И тут же пришли мысли о доме, о том кошмаре, который ожидает его на Тверской-Ямской, о Нине и матери, и настроение испортилось настолько, что возникло желание немедленно уйти, но уходить было пока неудобно. Выпили по второй и третьей, Галя зашла за дверь шкафа, переоделась и вышла в широкой длинной юбке старомодным колоколом, в косую черно-зеленую клетку, в узкой вязаной черной кофточке без рукавов, и он понял, что это для него, чтобы он не уезжал, когда все разъедутся, и твердо решил, что надо будет незаметно слинять, пока все будут еще сидеть за столом, потому что иначе все может кончиться черт его знает как. Он с раздражением в который уже раз подумал о своей судьбе — ну, почему все свободны, а он раб?! — и начал готовиться к уходу. Встав из-за стола, повязал перед зеркалом шифоньера настоящий оксфордский галстук, синий, в косую узкую красно-белую полоску, — впрочем, чешского производства, «Отаван». Снова сел, выпил коньяку, запил сухим. В голове все медленно поплыло, мысли набегали и уходили волнами. Кто-то — кажется, Игорь — собрал последние рубли со всех, у Белого вообще не оказалось, сам Кирей снова вложил пятерку, а он дал последний трояк, оставив два рубля на такси. Кирей же и сбегал, принес две бутылки коньяку и колбасы. Галя пошла на кухню резать и жарить колбасу, и он сумел сообразить, что лучшего времени, чтобы слинять, не будет. Выпил вместе со всеми, потом, в общем шуме и гаме, незамеченный, взял свой синий блейзер — вещи не было цены, привезена из Нью-Йорка, сам штатник надевал два раза, красная шелковая подкладка, пуговицы с вензелем Ivy League — и тихонько вышел в прихожую.

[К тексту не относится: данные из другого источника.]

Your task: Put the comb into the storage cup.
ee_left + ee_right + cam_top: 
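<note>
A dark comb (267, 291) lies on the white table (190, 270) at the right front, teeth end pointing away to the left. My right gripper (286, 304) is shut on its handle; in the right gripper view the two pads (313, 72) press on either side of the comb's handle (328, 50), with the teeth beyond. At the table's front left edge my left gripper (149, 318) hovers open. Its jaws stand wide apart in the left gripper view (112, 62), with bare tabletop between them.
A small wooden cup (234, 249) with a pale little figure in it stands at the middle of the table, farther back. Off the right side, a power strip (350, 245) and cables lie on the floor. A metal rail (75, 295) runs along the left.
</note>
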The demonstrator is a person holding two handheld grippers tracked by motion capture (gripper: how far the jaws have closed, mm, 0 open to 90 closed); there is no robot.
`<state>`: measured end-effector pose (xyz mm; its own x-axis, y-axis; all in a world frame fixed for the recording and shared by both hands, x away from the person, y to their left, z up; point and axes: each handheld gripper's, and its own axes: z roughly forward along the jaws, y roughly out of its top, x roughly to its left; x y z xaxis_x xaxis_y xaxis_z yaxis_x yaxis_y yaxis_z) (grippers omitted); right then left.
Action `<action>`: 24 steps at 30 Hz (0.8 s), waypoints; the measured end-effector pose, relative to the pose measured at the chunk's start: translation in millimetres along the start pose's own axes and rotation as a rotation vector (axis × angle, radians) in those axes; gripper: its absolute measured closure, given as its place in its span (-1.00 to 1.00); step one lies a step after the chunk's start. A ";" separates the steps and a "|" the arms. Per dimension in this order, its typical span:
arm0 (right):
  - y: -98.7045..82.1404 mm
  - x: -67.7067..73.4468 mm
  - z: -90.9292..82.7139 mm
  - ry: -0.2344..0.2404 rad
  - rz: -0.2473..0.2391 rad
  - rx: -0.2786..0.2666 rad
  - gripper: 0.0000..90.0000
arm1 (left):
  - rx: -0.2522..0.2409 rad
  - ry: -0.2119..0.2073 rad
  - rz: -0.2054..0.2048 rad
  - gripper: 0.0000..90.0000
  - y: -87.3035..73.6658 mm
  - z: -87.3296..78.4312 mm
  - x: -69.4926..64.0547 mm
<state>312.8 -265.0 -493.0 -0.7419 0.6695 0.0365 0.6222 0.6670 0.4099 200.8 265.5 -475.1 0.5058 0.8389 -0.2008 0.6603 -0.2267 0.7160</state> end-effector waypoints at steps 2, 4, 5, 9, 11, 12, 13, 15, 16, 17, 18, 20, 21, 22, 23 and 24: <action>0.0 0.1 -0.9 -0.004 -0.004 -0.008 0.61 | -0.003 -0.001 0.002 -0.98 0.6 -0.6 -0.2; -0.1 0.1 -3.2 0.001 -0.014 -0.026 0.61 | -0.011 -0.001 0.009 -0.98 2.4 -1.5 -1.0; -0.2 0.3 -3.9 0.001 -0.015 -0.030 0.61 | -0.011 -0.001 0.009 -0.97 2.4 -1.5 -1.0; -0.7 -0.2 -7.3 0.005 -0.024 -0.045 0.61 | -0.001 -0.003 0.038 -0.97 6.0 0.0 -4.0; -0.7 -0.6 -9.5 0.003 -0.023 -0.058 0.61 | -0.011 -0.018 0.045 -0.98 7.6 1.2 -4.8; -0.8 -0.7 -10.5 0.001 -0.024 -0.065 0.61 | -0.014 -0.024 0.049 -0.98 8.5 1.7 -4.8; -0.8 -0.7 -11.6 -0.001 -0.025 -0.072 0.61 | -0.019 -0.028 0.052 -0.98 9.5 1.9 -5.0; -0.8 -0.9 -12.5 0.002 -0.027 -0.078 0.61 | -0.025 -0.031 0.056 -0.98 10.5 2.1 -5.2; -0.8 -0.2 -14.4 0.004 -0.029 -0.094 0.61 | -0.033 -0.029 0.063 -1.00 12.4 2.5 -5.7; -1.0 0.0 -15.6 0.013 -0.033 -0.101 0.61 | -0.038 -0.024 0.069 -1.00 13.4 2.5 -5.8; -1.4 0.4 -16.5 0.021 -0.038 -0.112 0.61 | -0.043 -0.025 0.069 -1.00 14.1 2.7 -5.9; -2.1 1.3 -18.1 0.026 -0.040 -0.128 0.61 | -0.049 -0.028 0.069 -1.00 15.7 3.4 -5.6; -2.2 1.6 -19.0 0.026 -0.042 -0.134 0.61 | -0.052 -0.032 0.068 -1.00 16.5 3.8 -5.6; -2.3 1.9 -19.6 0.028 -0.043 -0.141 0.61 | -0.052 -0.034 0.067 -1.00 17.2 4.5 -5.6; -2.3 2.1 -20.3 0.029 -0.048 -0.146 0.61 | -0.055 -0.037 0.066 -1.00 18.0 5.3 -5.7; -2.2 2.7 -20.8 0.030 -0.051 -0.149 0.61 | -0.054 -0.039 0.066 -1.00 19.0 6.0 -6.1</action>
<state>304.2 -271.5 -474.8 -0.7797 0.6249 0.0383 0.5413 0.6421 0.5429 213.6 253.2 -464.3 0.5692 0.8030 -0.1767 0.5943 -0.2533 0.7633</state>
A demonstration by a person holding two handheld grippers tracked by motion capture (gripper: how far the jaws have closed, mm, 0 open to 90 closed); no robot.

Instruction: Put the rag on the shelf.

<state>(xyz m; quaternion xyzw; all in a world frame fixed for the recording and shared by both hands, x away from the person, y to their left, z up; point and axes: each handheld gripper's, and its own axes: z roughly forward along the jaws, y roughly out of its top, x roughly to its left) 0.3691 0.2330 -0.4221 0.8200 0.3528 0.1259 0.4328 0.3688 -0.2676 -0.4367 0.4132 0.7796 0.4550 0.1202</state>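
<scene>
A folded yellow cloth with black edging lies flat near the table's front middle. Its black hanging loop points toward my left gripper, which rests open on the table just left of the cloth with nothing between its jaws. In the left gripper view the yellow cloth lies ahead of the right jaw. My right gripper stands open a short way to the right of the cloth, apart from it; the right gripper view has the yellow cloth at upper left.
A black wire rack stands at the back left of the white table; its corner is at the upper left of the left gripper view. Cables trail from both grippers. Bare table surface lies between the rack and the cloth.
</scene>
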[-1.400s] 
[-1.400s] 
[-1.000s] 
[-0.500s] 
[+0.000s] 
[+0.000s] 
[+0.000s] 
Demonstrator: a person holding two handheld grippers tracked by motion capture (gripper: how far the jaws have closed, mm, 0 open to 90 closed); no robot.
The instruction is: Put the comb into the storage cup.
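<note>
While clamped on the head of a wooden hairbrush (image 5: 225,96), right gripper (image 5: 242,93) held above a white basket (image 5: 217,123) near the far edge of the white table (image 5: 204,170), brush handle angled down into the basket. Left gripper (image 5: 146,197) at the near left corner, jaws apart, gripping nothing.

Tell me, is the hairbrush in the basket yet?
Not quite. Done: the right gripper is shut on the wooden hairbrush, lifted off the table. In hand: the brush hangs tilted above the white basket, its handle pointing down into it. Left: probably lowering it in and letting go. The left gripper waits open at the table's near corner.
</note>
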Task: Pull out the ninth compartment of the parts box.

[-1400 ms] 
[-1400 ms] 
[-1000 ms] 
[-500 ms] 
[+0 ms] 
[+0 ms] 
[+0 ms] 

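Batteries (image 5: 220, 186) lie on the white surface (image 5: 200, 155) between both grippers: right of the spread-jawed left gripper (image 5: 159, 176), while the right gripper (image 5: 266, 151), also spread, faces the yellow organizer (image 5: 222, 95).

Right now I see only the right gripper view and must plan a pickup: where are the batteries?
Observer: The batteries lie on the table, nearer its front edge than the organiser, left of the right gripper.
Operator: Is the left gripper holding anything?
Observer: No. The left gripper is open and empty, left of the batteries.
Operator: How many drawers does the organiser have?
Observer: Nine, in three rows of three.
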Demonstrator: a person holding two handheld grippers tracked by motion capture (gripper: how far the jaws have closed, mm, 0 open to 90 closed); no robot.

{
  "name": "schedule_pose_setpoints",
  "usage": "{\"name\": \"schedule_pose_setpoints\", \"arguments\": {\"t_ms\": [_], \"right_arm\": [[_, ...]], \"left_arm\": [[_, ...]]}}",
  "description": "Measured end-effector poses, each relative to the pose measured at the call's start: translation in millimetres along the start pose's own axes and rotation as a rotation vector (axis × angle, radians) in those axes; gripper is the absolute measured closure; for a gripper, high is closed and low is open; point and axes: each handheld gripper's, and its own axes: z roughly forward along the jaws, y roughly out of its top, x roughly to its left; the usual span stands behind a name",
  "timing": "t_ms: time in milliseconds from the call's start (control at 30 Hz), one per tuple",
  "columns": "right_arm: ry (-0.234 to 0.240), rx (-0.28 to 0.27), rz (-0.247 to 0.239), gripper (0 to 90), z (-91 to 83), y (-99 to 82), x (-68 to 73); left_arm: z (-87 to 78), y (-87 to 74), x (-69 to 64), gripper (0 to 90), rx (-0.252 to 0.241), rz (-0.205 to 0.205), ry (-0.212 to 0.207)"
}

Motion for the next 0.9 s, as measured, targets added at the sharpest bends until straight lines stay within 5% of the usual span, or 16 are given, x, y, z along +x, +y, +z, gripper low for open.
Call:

Там еле успел скрыться за пальто, громоздящимися на вешалке, от идущей из кухни Гали, вот уж чего не хотелось, так это прощаться, схватил свой муттон, выскочил на лестничную площадку, еле прикрыв за собою дверь…
В этой квартире я был в первый и последний раз, подумал он.

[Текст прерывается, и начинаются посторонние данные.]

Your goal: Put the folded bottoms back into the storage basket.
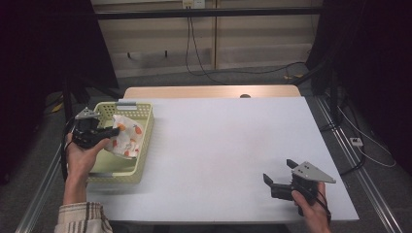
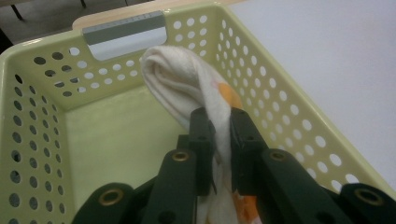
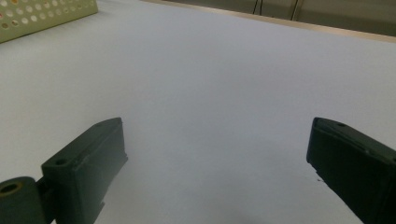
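Note:
A pale green perforated basket (image 1: pixel 144 143) stands at the left edge of the white table (image 1: pixel 223 145). Over it my left gripper (image 1: pixel 115 131) is shut on a white cloth with orange spots (image 1: pixel 127 137). In the left gripper view the cloth (image 2: pixel 184 81) is pinched between the two black jaws, its folded end hanging above the basket (image 2: pixel 289 126) floor. My right gripper (image 1: pixel 278 171) rests low near the table's front right corner, its jaws wide apart with nothing between them; the right gripper view has bare table between its fingers (image 3: pixel 88 163).
The basket has a grey handle plate (image 2: pixel 125 36) on its far wall. A wooden strip (image 1: pixel 214 91) runs along the table's far edge. Cables (image 1: pixel 194 53) hang down the wall behind. The basket's corner (image 3: pixel 46 16) lies far left of my right gripper.

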Demonstrator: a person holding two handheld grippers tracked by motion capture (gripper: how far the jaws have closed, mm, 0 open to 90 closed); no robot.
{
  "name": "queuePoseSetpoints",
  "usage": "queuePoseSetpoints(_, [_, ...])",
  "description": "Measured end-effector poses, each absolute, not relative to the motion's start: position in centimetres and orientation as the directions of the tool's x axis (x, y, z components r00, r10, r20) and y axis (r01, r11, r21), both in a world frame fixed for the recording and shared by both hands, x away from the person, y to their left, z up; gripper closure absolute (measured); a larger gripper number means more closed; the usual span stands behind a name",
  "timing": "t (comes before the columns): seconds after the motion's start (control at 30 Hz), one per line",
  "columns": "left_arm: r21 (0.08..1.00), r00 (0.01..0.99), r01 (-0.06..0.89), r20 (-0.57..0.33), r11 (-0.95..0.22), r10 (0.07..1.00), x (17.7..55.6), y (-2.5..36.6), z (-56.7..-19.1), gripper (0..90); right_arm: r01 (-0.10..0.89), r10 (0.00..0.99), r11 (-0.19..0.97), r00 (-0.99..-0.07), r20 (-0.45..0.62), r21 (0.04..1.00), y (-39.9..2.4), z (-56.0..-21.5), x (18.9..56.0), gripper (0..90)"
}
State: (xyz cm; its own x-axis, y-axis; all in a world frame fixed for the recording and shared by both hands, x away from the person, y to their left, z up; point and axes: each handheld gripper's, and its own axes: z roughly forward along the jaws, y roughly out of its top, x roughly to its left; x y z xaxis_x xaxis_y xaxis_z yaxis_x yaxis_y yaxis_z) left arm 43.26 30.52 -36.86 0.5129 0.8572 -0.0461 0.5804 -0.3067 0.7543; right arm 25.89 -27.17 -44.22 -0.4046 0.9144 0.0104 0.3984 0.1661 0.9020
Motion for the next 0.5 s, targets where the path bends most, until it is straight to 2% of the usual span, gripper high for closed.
queuePoseSetpoints(0.5, [0.725, 0.48, 0.626, -0.067, -0.288, 0.875, 44.2, 31.3, -38.2, 81.6, 0.392, 0.916, 0.154, -0.402, 0.018, 0.907, -27.1, -44.4, 25.9, 3.7])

Пятый трамвай пришел промерзшим до звона, на полу грязная жижа застыла серо-рыжим льдом. Подмостив между мерзнувшей в дакроне задницей и обжигающе холодными рейками сиденья длинную цигейку в два слоя, он сел недалеко от кондуктора и стал думать о своей непохожести на нормальных людей — ну, вроде Белого, например.
Глава вторая. Обстоятельства
Лето пятьдесят седьмого года было сумасшедшим. Начались выпускные экзамены. Он шел на серебряную медаль, предлагали пересдать географию, тогда речь могла бы идти о золотой, но он плюнул на все преимущества и получил-таки серебро вместе с первым разрядом по баскетболу — успел поиграть в юношеском первенстве Москвы. А пересдавать ничего не стал, хорошо хоть, что не наполучал еще четверок на экзаменах, потому что было не до учебы: умирал дядя Петя.
Однажды дядька пришел с работы, не стал ужинать, сказал, что очень болит голова, настолько, что говорил с трудом, почти не разжимая губ, а утром не встал, отнялась вся правая половина, сипел неразборчиво, из угла рта тянулась тонкая бесконечная струйка слюны. Приезжала «скорая», но в Боткинскую не взяли, сказали, что нужен просто уход.
Стала по три раза в день приходить Фаина Сафидуллина, сама сильно состарившаяся, седая, иногда ей помогала Бирюза, работавшая уже нянькой в детсаду, иногда приходил еще и Фарид, после ремесленного тоже уже работавший, на «Серпе и молоте» в формовке, все вчетвером приподнимали дядю Петю и быстро перестилали простыни. Хозяйство полностью вела Фаина — варила, кормила дядю, помогала поесть матери, которая совсем уже не видела ничего, потом стирала и убирала. Платили из денег, которые дядя Петя принес в последний раз, — их было много, почти полный портфель пачек.
И при этом надо было сдавать экзамены, и кончать без медали было никак нельзя: с характеристикой, которая ожидала главного в школе стилягу, имевшего уже и милицейский привод за приставания к иностранцам, даже наличие медали совсем не гарантировало поступление, а уж на общих основаниях поступить было совсем нереально, а он решительно собирался на мехмат, это было самым солидным после физтеха, но на физтех, собрание гениев, джазовых музыкантов и почти признанных поэтов, он даже не замахивался.